When the first images of the new crater were downloaded, vulcanologists and geologists the world over stood in awe of them. The chasm created by the sinking of Yellowstone’s terrain into the empty upper magma chamber covered an area nearly twenty percent larger than the known dimensions of the former Lava Creek caldera that encompassed half of the national park. Using early raw figures to determine the extent of the ejected material from the eruption, CVO scientists estimated that no less than 1,800 cubic miles and perhaps as much as 2,200 cubic miles of volcanic deposits, from rock bombs, to pumice, to ash and fine dust, had vented from gaping fissures and vents around the oval dimensions of the caldera. A quick set of calculations and the team determined that the volume of ejected material, if it had all fallen within the dimensions of the state of Wyoming, would have smothered the entire state under no less than fifteen feet of ash and debris.

The superheated pyroclastic clouds billowing from the exploding caldera reached as far as 400 miles from their origin, southwest to Salt Lake City, north far into Idaho and Montana, and southeast across the Great Divide to within striking distance of the western city limits of Denver. Inside the pyroclastic flow zones, there was little evidence that anything had survived the catastrophe.

The preliminary ashfall profiles were overwhelming. Surrounding the crater and encompassing an area the size of the state of Ohio, ash accumulations were catastrophic, amounting to hundreds of vertical feet in many regions. So much material was heaped up that the land remained hot, the upper layers of ash acting as a thermal blanket trapping the heat of the pyroclastic flows and the super dense ash falls well below the surface. Where Liz stood, snow melted on contact with the ash, so much heat was finding its way to the surface from buried hot deposits below.

Further out, up to 500 miles from the epicenter of the eruption, ash depths ranged from eight to a dozen feet. Twice as far away and primarily to the east, ash accumulated in some locales as deep as three, four and five feet. Pushed by the prevailing westerlies, ash up to a foot in depth fell as far to the east as Madison, Wisconsin and Springfield, Illinois. Accumulations of up to several inches brought choking dust to the streets of Chicago; Grand Rapids, Michigan; Terre Haute, Indiana and Memphis, Tennessee.

To the west and southwest, the regions fared better as winds aloft carried much of the ash burden away into the Great Plains and Midwest. But the pyroclastic clouds scorched most of Montana and Idaho and much of Washington State well west of Yakima city but east of the Cascade Range. The devil’s veil of death swept the living away in western Oregon, northeastern Nevada, Utah south to I-70, and in the northwestern quadrant of Colorado, from Grand Junction through to Denver and north to Ft. Collins. As for most of Wyoming, Liz couldn’t imagine anything larger than a bacterium surviving the blowtorch clouds.

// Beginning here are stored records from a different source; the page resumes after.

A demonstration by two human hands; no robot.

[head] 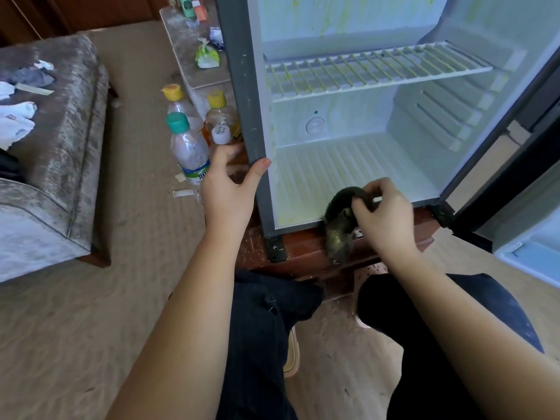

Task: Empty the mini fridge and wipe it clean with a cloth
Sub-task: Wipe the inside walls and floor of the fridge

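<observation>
My left hand clamps the grey edge of the emptied white mini fridge, my right hand pinches the crumpled dark-green cloth at its front lip, frame centre; I judge flat, firm strokes along the yellow-stained floor ribs best.

The open fridge fills the upper right of the frame, with a yellow-stained wire shelf across it. The left hand grips its left front edge. The right hand pinches a dark cloth hanging over the bottom front lip. Bottles stand just left of it.
</observation>
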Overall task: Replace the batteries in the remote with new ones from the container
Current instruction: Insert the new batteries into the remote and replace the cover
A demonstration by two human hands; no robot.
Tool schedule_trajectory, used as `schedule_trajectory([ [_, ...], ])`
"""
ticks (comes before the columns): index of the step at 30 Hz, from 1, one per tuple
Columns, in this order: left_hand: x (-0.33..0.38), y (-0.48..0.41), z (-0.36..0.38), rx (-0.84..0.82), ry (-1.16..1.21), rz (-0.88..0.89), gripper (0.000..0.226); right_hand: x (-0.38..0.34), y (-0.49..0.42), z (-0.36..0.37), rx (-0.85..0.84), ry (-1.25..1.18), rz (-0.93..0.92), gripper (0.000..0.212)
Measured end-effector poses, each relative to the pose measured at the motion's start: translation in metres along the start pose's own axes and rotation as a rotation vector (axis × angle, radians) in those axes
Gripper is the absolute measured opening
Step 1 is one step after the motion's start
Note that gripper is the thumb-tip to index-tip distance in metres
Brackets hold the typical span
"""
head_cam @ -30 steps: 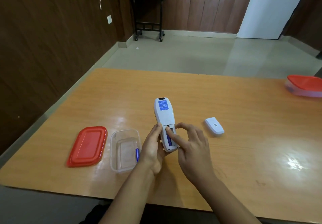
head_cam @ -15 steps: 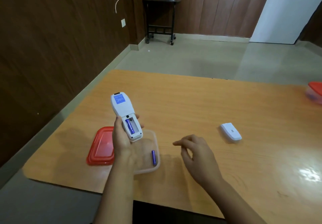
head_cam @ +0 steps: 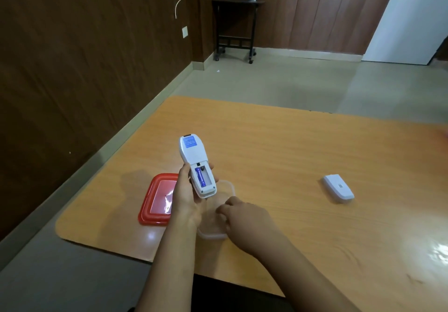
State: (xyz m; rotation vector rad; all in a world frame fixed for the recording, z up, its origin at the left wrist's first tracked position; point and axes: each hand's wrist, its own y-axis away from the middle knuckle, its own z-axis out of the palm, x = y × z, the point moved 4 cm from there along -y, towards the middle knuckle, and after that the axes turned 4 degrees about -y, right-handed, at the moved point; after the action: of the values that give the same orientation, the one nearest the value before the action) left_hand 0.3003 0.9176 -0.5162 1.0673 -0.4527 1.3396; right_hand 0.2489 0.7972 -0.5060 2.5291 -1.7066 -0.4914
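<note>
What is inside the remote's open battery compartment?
One blue battery lies in the left slot of the remote; the slot beside it looks empty. The left hand covers nothing inside.

The worktop (head_cam: 278,142) is a glossy orange-brown wood-grain surface with a rounded near-left corner, catching a bright glare at its right edge. Near that left corner a red lid (head_cam: 157,200) lies flat, and just beside it on the right sits a clear plastic container (head_cam: 218,233), largely covered from view by the person's arms. Well apart to the right, a small white battery cover (head_cam: 338,188) rests alone on the bare wood.
</note>
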Motion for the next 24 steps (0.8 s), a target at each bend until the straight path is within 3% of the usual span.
schedule_trajectory([
  [6,-0.003,-0.008,-0.01,0.048,-0.008,0.008,0.047,0.002,-0.008,-0.008,-0.024,-0.139,0.021,0.037],
  [11,0.001,-0.009,-0.007,0.057,-0.059,0.07,0.037,0.008,-0.006,-0.017,0.141,-0.218,0.043,0.04],
  [24,-0.004,-0.01,-0.004,0.111,-0.046,0.123,0.043,0.028,0.013,-0.028,0.38,-0.469,0.088,0.025],
])
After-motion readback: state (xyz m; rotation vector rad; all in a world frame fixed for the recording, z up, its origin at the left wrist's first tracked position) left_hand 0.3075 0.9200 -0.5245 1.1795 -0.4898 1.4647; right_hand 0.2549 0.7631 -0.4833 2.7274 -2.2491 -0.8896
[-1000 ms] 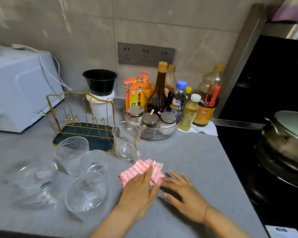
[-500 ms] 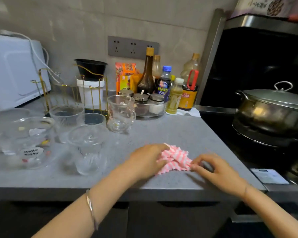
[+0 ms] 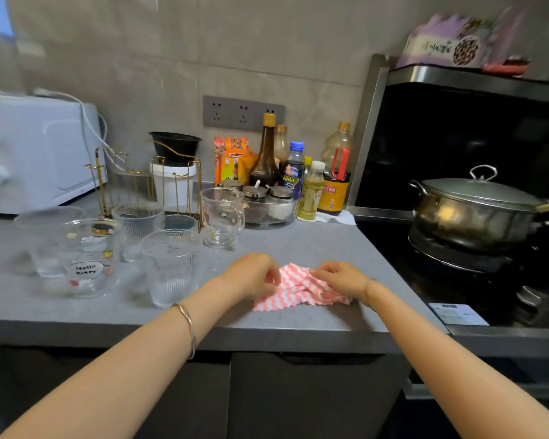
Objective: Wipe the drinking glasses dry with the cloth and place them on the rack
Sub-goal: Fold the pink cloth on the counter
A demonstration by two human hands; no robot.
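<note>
Compared with half a second back, not much moved: pink-and-white striped cloth point(image 3: 298, 288) more spread and rumpled now, same spot near the front edge of the grey speckled desk point(image 3: 298, 245); left hand point(image 3: 254, 275) still curled over its left side, fingers point(image 3: 274, 275) pinched on the fabric; right hand point(image 3: 341, 278) still at the right edge, fingers narrow and gripping a fold too; view a bit further back, more forearm showing.

Clear glassware bunched on the left, well apart from the cloth: three ribbed tumblers point(image 3: 170, 267), one rounded glass with a printed label point(image 3: 88, 258), one plain cup behind it, one bulgy mug point(image 3: 222, 217); six by rough count, edges blurry.

Gold wire rack point(image 3: 146, 182) behind them, thin rods, no glasses on it yet; one lidded steel pot point(image 3: 476, 210) on the stove at right.
</note>
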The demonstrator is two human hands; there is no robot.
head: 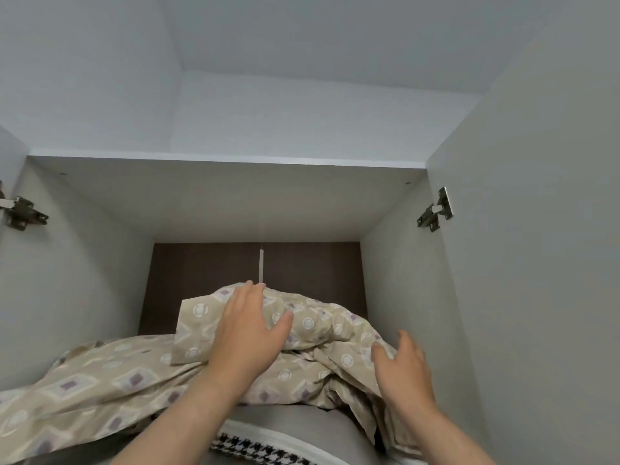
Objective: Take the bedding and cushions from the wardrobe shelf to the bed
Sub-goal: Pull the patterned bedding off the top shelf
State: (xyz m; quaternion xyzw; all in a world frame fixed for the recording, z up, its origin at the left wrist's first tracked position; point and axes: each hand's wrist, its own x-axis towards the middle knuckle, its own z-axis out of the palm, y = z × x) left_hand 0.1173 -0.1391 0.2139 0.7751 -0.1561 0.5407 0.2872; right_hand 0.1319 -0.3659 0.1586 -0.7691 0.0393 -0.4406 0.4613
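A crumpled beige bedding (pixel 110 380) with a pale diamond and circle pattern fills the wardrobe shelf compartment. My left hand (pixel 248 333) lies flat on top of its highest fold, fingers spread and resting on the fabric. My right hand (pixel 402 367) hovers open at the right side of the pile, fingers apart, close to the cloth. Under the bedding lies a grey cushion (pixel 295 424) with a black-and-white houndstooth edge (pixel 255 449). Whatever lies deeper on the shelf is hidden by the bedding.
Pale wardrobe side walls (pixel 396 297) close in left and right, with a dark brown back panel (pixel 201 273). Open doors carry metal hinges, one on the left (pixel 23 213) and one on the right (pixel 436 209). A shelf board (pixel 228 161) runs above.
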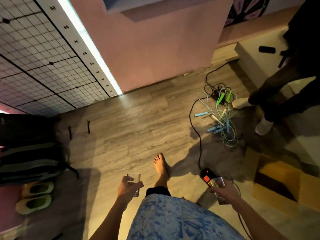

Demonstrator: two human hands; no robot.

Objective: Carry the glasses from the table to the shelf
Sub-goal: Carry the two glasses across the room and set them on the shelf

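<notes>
Carrying a clear cylindrical glass tumbler [134, 177] low over the grey wood-grain floor [129, 135], the left grip [129, 187] wraps its wall while the right grip [225, 191] wraps a second clear tumbler [219, 182], both probably light, rigid, slippery and breakable, best held mid-wall.

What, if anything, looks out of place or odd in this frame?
A tangle of cords lies loose on the floor at right, and a black cable snakes past it to a power strip beside the bare foot: a possible trip risk. The left hand and right hand each grip a glass; no spill shows.
</notes>
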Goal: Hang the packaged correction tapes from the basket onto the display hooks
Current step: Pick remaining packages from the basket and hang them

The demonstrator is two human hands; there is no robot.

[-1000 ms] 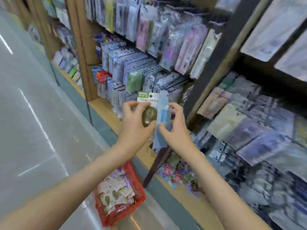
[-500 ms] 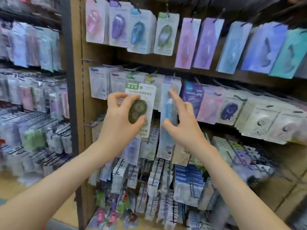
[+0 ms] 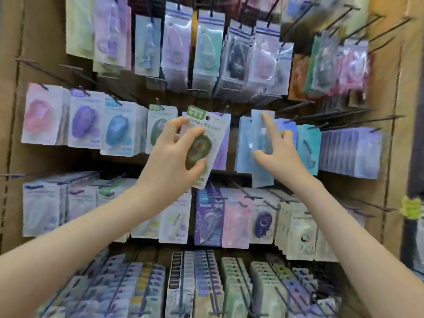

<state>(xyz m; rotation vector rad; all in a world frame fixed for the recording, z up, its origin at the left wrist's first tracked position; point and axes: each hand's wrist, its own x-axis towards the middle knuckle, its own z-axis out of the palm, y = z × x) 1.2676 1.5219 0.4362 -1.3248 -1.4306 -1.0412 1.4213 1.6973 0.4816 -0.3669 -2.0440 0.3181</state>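
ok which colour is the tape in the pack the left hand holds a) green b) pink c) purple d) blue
a: the left hand grips the green pack, its oval tape dark green under a green header; the blue pack is in the right hand.

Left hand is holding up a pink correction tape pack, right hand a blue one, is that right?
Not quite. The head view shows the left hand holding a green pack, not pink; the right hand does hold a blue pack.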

Over the course of her career, Liz had met many of the monsters of geology, the remains of catastrophic eruptions that raged in the deep and not so distant past: seawater-flooded Toba caldera; Santorini, the villain that erased the Minoan culture; the little bad-tempered infant island known as Anak Krakatoa, hiding the wreckage of the famed Krakatoa explosion in the late 1800s, and beautiful Crater Lake, the placid liquid child of massive Mount Mazama, a Rainier-sized volcano that had disintegrated in a flash and incinerated an area the dimensions of West Virginia.